Under this line are records; the part from the line containing "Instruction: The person" through the line containing "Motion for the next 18" should be repeated exactly. Please exclude pictures.

LISTED RECORDS Start Marker

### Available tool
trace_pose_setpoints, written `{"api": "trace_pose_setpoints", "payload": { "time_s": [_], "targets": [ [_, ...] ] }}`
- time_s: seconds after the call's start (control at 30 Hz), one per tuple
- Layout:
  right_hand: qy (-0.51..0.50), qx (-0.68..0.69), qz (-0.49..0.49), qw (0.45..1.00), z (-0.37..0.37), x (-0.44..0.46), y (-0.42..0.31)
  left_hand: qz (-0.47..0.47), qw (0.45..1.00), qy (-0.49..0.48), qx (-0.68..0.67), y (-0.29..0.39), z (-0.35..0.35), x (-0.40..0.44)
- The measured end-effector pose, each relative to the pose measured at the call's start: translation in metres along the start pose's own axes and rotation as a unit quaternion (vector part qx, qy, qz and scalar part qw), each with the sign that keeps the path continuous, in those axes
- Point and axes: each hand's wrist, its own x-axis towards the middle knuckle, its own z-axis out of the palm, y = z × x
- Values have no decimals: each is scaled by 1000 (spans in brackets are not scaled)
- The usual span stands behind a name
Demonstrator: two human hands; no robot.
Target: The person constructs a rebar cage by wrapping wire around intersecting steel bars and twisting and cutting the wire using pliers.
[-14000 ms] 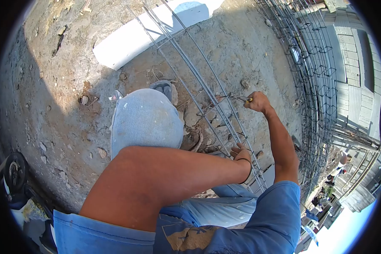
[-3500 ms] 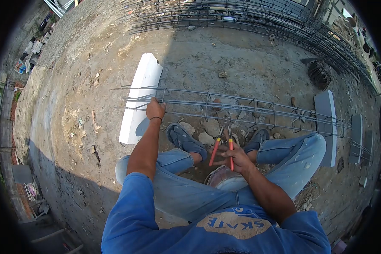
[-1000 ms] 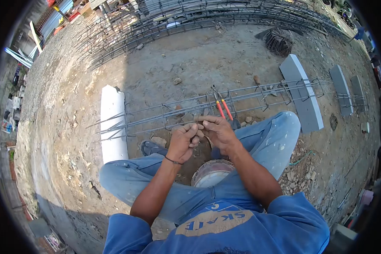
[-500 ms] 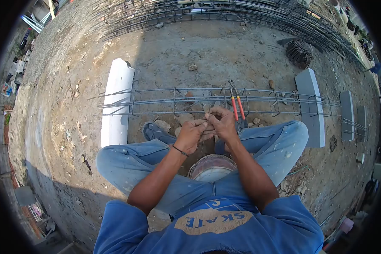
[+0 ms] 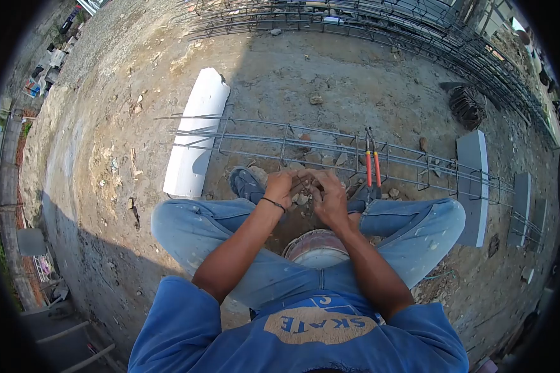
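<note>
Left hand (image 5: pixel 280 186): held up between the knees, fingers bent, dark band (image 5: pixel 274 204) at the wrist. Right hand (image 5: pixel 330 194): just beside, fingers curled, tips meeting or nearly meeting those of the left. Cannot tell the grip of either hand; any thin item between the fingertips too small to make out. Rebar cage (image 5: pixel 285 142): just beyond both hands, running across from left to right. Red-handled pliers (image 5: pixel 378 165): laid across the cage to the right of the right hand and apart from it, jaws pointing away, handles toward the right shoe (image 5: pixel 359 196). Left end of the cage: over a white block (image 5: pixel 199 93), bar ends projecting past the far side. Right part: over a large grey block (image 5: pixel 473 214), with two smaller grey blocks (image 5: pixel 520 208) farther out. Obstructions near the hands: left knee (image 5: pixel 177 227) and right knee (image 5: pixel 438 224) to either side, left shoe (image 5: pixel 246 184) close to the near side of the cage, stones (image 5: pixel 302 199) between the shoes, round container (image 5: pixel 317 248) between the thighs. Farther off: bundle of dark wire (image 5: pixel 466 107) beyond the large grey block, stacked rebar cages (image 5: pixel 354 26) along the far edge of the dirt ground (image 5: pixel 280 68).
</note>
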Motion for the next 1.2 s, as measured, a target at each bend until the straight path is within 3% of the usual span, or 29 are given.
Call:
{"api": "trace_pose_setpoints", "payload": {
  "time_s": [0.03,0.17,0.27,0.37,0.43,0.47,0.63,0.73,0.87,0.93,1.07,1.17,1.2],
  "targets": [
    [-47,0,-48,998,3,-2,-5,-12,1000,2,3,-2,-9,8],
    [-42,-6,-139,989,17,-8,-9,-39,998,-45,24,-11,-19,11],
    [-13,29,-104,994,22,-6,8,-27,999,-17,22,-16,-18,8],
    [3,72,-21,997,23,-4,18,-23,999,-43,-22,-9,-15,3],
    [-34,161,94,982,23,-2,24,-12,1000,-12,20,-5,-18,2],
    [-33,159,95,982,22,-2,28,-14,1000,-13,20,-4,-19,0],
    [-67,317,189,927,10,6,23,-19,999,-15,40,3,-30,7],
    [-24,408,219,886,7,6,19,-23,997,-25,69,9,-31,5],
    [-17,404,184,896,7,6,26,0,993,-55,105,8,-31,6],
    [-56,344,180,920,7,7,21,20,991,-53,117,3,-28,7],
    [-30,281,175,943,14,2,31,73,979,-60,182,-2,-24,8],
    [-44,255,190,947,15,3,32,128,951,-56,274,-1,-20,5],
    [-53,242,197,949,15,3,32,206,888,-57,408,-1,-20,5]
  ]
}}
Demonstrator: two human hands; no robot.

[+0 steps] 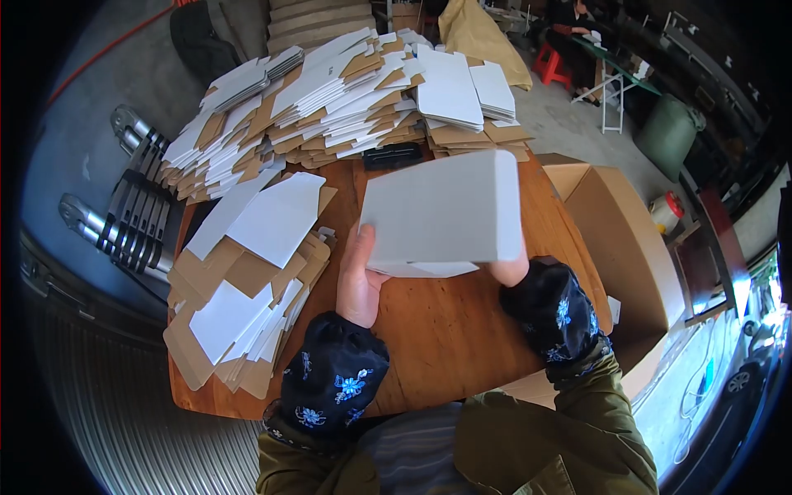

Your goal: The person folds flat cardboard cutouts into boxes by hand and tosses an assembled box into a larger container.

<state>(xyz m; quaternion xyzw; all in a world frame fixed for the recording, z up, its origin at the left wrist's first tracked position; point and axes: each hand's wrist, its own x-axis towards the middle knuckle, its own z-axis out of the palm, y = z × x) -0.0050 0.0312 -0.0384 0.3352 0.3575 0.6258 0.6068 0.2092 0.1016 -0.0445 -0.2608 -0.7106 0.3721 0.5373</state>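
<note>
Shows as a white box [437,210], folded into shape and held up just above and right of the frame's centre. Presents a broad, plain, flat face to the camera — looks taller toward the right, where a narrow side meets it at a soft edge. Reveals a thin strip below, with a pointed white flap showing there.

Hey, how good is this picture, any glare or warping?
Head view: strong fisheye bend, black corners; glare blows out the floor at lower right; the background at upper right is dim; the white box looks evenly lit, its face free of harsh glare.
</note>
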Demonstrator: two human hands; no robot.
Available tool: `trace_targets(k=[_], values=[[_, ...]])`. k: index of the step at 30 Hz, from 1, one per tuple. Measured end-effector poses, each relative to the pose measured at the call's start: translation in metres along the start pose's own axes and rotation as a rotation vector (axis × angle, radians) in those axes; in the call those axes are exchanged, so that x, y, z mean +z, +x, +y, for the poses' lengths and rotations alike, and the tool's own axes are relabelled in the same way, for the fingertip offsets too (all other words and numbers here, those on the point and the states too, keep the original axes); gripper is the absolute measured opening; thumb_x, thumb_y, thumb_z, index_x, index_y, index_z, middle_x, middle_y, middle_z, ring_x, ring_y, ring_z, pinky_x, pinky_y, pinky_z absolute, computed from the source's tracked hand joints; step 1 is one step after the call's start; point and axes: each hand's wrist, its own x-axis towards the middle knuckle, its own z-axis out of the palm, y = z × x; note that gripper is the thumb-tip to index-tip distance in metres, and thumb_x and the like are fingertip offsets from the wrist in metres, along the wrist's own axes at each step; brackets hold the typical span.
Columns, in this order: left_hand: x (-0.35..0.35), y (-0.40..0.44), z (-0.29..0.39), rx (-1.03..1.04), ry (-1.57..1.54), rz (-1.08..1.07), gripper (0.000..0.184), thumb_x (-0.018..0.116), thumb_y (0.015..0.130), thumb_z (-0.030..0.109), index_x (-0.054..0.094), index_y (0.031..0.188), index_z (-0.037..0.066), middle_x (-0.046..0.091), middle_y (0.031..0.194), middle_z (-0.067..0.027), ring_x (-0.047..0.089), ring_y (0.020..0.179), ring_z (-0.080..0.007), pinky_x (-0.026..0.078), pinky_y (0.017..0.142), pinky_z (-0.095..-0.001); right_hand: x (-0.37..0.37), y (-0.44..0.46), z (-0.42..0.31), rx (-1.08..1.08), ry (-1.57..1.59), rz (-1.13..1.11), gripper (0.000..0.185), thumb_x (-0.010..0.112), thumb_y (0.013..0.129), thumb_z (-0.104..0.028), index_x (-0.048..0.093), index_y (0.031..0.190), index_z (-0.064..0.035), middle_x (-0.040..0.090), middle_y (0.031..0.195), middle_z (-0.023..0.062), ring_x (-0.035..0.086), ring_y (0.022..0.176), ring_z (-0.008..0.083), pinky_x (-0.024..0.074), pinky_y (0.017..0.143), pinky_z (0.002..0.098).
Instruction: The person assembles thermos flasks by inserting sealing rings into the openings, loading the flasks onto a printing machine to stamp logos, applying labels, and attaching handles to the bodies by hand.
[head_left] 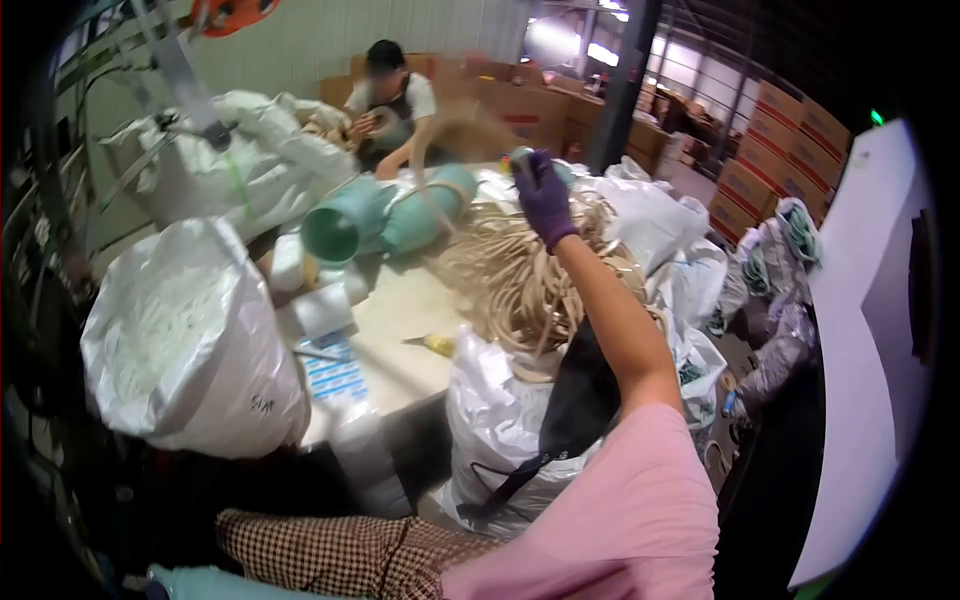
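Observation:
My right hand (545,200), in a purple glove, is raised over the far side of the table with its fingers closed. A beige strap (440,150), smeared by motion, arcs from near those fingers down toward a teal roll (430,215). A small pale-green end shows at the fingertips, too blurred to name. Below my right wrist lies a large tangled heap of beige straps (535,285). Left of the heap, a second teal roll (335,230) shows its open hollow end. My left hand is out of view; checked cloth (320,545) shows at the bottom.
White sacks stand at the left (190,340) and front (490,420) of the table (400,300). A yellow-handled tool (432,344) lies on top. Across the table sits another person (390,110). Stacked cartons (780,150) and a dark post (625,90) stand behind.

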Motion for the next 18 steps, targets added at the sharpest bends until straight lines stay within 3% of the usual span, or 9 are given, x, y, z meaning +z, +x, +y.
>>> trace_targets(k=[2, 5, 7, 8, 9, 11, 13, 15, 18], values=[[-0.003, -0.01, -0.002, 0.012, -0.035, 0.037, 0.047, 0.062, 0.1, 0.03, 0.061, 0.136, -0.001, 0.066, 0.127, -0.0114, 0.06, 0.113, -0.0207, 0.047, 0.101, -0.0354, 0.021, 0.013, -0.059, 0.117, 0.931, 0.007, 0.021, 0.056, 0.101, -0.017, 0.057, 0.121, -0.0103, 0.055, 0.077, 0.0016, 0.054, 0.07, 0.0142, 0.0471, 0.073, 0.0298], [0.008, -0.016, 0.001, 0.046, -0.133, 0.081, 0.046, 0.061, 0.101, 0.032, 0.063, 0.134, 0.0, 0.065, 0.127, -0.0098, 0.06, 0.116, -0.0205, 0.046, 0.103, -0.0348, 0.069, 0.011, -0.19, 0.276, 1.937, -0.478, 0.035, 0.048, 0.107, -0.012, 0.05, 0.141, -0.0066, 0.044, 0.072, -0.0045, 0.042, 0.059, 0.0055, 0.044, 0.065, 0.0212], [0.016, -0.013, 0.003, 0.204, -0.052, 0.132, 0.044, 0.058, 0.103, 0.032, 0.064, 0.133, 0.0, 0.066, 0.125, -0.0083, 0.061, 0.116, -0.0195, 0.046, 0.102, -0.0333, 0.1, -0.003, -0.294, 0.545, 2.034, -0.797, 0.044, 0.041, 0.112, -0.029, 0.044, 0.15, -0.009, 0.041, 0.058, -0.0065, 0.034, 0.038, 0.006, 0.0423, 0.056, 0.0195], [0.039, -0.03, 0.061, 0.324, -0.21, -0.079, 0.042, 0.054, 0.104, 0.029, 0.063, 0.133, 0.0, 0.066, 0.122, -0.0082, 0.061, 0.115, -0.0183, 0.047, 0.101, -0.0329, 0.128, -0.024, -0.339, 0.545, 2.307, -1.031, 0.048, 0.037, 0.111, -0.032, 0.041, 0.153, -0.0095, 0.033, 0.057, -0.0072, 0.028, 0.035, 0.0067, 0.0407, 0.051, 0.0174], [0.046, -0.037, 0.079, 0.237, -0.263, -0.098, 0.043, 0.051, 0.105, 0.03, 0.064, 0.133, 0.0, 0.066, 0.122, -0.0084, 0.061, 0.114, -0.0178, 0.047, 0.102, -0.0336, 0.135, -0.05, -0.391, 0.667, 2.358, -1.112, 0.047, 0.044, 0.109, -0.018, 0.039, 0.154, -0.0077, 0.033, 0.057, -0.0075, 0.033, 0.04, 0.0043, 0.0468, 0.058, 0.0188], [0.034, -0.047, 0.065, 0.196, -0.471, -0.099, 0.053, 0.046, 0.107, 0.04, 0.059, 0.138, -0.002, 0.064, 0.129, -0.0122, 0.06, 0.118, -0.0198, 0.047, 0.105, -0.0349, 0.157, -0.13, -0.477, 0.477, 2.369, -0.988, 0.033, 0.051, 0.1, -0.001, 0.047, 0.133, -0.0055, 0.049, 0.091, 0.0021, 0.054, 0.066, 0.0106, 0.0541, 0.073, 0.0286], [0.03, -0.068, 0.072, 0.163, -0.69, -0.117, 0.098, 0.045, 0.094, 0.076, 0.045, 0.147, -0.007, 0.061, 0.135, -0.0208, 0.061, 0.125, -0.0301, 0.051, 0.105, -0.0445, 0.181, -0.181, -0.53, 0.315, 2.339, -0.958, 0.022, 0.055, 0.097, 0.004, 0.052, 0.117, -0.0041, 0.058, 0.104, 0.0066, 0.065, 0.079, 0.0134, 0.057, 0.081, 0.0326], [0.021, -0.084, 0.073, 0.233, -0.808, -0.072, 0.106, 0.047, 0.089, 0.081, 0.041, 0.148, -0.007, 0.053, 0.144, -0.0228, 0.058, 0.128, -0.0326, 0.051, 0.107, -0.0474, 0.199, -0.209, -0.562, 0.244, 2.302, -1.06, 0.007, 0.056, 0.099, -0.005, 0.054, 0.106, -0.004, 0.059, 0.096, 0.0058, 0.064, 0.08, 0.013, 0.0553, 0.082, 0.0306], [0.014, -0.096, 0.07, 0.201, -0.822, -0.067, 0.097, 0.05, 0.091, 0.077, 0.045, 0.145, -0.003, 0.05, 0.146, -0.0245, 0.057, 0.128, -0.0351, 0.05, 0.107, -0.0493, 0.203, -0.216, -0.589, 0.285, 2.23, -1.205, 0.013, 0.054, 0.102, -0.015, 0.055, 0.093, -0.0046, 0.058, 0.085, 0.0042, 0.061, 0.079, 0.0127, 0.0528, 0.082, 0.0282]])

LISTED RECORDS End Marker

_ANSWER SECTION_
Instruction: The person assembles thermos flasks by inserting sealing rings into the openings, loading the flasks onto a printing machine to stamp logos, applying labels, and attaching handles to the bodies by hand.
[head_left] 
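Observation:
My right hand (545,200), in a purple glove, is raised over the far side of the table with its fingers closed. A beige strap (440,150), smeared by motion, arcs from near those fingers down toward a teal roll (430,215). A small pale-green end shows at the fingertips, too blurred to name. Below my right wrist lies a large tangled heap of beige straps (535,285). Left of the heap, a second teal roll (335,230) shows its open hollow end. My left hand is out of view; checked cloth (320,545) shows at the bottom.
White sacks stand at the left (190,340) and front (490,420) of the table (400,300). A yellow-handled tool (432,344) lies on top. Across the table sits another person (390,110). Stacked cartons (780,150) and a dark post (625,90) stand behind.
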
Motion for the next 18 steps, targets added at the sharpest bends until straight lines stay within 3% of the usual span, or 9 are given, x, y, z meaning +z, +x, +y.

This output is now finished.